Des cellules bactériennes désormais mortes, avec le ADN inactivéqui reviennent à la vie après avoir reçu le génome d’une autre espèce. C’est ce qu’a fait un groupe de chercheurs de Institut J. Craig Venter (JCVI) de La Jolla, en Californie, rapporté dans une prépublication (article scientifique non encore évalué par des pairs) publiée le bioRxiv en mars 2026 et commenté par le magazine Nature. Les chercheurs les ont nommés Cellules zombies – des cellules zombies – et, malgré un nom rappelant celui des films d’horreur, leurs applications pourraient ouvrir de nouveaux scénarios en biologie synthétique, de la production de médicaments à celle de biocarburants.

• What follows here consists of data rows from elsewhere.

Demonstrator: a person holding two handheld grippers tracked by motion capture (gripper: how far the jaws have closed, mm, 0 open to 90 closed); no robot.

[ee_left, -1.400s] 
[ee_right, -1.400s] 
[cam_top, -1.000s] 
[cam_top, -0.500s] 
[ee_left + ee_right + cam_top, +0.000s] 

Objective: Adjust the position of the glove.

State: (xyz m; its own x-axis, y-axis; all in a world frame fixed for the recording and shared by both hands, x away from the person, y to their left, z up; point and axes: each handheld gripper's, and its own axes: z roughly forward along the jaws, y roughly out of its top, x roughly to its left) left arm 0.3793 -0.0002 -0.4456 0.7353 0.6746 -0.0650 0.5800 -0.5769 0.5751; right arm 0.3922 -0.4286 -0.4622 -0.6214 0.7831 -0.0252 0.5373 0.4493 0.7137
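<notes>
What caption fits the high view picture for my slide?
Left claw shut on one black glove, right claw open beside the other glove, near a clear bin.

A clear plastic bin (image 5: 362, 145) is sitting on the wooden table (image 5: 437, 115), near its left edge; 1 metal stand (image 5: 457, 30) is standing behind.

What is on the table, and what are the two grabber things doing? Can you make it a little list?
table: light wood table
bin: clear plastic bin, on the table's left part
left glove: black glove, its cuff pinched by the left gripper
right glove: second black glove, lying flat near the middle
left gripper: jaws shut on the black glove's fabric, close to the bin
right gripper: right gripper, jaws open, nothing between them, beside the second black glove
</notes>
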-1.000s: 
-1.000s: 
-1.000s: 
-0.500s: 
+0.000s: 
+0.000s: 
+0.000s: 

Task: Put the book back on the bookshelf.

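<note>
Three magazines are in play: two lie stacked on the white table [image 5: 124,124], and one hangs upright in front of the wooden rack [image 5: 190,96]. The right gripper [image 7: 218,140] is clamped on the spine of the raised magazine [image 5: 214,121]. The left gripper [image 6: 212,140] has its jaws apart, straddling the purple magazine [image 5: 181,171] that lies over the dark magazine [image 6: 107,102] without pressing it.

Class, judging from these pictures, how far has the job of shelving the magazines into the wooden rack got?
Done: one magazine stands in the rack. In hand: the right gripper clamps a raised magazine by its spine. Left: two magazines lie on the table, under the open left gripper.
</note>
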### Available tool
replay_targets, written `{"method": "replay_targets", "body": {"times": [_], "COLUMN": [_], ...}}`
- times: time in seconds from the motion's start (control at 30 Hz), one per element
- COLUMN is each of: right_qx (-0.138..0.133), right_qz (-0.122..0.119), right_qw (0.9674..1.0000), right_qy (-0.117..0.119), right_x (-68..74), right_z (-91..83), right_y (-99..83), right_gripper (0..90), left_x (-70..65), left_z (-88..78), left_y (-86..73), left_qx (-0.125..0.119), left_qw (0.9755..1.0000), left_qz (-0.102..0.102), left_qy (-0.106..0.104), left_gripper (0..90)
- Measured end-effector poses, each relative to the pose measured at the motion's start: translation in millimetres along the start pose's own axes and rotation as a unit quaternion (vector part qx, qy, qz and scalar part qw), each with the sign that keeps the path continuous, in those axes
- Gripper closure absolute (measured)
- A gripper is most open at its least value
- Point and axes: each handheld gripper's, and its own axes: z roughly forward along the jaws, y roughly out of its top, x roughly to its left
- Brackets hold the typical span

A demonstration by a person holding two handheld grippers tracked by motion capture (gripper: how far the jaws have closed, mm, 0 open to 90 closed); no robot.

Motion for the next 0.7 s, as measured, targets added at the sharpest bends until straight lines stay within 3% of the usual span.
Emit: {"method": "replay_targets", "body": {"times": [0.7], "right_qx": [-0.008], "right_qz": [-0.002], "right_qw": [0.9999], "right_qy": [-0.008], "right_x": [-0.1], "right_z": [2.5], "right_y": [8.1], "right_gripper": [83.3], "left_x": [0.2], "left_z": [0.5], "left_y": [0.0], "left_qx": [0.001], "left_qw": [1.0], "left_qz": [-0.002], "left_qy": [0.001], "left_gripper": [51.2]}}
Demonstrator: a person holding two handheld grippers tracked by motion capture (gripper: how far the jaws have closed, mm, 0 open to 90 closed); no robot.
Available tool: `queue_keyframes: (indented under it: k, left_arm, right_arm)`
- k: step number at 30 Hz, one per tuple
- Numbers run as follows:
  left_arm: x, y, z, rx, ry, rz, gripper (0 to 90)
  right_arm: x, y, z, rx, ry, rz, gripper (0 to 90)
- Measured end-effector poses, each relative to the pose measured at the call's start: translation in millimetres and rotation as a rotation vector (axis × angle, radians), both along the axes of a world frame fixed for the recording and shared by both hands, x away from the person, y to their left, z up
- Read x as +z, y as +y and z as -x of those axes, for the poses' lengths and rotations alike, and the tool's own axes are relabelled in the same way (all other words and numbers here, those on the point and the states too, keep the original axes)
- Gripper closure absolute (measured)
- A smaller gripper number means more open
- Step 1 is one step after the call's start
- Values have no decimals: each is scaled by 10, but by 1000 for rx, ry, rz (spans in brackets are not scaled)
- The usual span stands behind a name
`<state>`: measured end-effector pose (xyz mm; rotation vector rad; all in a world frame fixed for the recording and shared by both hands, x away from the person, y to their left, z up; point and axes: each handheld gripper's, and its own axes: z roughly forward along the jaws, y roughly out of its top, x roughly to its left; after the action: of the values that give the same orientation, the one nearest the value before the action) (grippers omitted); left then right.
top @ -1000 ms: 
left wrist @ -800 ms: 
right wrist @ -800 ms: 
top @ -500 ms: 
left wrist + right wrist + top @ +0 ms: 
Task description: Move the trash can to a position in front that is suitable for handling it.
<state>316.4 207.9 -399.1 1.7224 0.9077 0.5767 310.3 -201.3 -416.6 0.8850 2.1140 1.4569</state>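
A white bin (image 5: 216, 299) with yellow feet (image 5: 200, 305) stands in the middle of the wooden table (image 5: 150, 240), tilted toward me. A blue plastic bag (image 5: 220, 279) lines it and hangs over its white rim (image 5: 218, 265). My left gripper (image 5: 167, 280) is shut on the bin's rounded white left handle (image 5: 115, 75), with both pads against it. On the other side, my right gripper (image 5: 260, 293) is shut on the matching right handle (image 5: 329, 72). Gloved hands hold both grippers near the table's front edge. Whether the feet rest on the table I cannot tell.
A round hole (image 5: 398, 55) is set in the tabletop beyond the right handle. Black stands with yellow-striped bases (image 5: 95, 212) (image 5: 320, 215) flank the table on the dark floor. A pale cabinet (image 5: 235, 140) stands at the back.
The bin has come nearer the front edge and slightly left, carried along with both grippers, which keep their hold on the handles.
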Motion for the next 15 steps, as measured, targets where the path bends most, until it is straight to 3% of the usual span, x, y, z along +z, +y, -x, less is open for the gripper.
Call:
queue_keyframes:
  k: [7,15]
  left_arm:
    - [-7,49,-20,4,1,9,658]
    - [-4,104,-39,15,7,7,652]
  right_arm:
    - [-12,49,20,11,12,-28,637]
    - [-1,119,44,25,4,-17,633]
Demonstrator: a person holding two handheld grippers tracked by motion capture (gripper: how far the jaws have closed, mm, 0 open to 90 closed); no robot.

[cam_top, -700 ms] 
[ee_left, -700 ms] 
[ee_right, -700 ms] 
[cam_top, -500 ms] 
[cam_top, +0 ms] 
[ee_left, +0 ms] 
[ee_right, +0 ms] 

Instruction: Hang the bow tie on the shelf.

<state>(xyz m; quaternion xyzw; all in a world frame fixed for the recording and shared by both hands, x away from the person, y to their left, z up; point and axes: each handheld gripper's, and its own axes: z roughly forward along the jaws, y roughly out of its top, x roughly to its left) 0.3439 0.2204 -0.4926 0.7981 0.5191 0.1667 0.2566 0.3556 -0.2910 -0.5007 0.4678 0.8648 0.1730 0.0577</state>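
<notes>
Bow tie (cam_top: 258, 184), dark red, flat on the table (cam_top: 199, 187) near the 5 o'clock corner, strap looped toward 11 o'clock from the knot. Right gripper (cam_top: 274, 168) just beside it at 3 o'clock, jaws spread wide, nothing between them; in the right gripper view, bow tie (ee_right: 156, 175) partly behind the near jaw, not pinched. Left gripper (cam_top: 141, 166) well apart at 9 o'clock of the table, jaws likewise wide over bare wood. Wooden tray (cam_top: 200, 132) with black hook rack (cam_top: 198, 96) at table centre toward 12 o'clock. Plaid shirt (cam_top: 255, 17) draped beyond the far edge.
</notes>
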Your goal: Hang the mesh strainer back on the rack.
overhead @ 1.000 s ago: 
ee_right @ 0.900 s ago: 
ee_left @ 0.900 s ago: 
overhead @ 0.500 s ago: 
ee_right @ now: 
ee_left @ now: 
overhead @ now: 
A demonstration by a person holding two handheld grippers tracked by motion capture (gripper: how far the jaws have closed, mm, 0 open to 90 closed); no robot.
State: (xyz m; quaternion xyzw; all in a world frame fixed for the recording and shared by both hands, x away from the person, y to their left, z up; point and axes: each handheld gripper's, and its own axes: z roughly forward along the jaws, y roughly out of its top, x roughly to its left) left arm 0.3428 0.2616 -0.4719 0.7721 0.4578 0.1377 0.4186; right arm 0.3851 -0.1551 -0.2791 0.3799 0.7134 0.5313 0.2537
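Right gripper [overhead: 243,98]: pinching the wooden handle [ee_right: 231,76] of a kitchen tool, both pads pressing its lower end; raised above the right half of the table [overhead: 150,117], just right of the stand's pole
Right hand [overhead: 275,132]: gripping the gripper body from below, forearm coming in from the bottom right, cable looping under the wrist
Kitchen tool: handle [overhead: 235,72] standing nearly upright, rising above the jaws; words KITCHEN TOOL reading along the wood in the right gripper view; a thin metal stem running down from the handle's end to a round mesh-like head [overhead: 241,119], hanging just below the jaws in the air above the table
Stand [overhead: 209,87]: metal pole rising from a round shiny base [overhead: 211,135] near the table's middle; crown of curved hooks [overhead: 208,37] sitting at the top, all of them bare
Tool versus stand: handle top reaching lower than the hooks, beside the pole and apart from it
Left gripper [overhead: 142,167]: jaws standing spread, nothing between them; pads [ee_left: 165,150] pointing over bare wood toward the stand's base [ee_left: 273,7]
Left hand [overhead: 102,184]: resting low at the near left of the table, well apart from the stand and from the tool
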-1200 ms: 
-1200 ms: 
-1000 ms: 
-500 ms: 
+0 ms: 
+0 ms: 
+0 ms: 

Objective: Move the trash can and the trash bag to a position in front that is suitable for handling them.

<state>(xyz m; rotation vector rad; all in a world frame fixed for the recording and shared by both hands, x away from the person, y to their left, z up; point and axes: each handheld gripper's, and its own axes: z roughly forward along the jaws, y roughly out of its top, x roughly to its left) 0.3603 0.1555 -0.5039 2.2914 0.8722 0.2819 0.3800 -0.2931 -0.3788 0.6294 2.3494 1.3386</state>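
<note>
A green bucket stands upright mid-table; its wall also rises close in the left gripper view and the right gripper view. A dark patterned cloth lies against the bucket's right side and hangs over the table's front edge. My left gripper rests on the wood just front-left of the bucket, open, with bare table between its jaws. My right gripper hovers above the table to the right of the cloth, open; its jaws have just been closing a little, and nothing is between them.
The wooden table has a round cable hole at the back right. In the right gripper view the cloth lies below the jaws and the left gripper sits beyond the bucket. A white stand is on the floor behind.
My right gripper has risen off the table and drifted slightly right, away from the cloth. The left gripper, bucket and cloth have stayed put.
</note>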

Qu’est-ce que la bactérie zombie et comment fonctionne-t-elle
L’expérience menée par des chercheurs de l’Institut J. Craig Venter part d’un problème technique qui bloquait les chercheurs depuis des années. Chaque fois qu’on essayait de transférer un génome dans une cellule bactérienne, il y avait un risque de faux positifs: certaines cellules survivent non pas parce qu’elles ont véritablement « absorbé » le génome du donneur, mais parce que leur ADN original parvient à incorporer certains fragments de résistance aux antibiotiques grâce à un processus appelé recombinaison homologue. Il était donc impossible de savoir si le transfert avait réellement réussi.
La solution trouvée par les chercheurs du JCVI était inactiver d’abord l’ADN des cellules réceptrices. L’équipe a traité les cellules de la bactérie M. capricolum avec le mitomycine Cun médicament de chimiothérapie qui endommage l’ADN. Les cellules ainsi traitées ne peuvent ni se reproduire ni incorporer des fragments d’ADN externe par recombinaison. À ce stade, on lui « a donné » l’ADN synthétique de M. mycoïdesune bactérie d’une espèce apparentée mais différente.
Le résultat fut qu’une petite partie des cellules était « morte ». réveillérecommençant à croître et à se diviser normalement, grâce à l’ADN de l’espèce donneuse. C’est précisément pour cette raison que le terme a été inventé « cellules zombies ». Non pas à cause de leur capacité à errer sans but à la recherche d’humains à infecter, comme cela arrive dans les films d’horreur, mais – comme il l’explique Zumra Peksaglam Seidelbiologiste de synthèse au JCVI et co-auteur de l’étude – car en effet ce sont « des cellules destinées à mourir qui ont été ramenées à la vie ».
Pourquoi étudier est important
Cette recherche pourrait ouvrir la voie à nouvelles applications en biologie synthétiquela science qui consiste à repenser les organismes à des fins utiles, en les concevant pour leur donner de nouvelles capacités.
Étendre cette technique à d’autres bactéries, y compris celles les plus étudiées en laboratoire comme Escherichia colipermettrait aux chercheurs de tester des génomes modifiés sur une grande échelle. En termes simples, l’idée serait d’insérer les « instructions » génétiques nécessaires à la fabrication de ces molécules directement dans des micro-organismes, les transformant ainsi en minuscules bio-usines. Aujourd’hui, un processus similaire se produit déjà, par exemple pour la production d’insuline, à la différence que la technique se limite à insérer un seul gène dans l’ADN d’une bactérie vivante et fonctionnelle.
Cependant, comme il s’agit d’une étude qui n’a pas encore été officiellement examinée par le communauté scientifiquele chemin vers ces applications pratiques est encore long et les résultats devront être confirmés par de futures expériences.
Qui est Craig Venter et qu’a-t-il fait jusqu’à présent
Pour comprendre le contexte de cette recherche, il est important de connaître l’homme qui a donné son nom à l’Institut : le biologiste et entrepreneur John Craig Venter. En 2000, dans le cadre du Projet Génome HumainVenter a séquencé l’ADN en parallèle avec le consortium public international. Il fonde ensuite le JCVI, dans le but d’étudier les applications de la biologie synthétique.
Dans le 2010des scientifiques de l’institut américain ont synthétisé en laboratoire l’intégralité du génome d’une bactérie et l’ont transféré dans des cellules vivantes, générant ce que les chercheurs ont appelé le première cellule synthétique de l’histoire (JCVI-syn1.0), un organisme dont tout le patrimoine génétique avait été conçu par ordinateur.
De plus, comme le rapporte le National Institute of Standards and Technology (NIST), en 2021, le même groupe a créé JCVI-syn3A: une cellule avec moins de 500 génies (contre environ 4 000 Escherichia coli et les quelque 30 000 cellules humaines) capables de croître et de se diviser normalement. Le but était de comprendre les informations fondamentales de la vie en supprimant tout le superflu et en ne laissant que l’essentiel.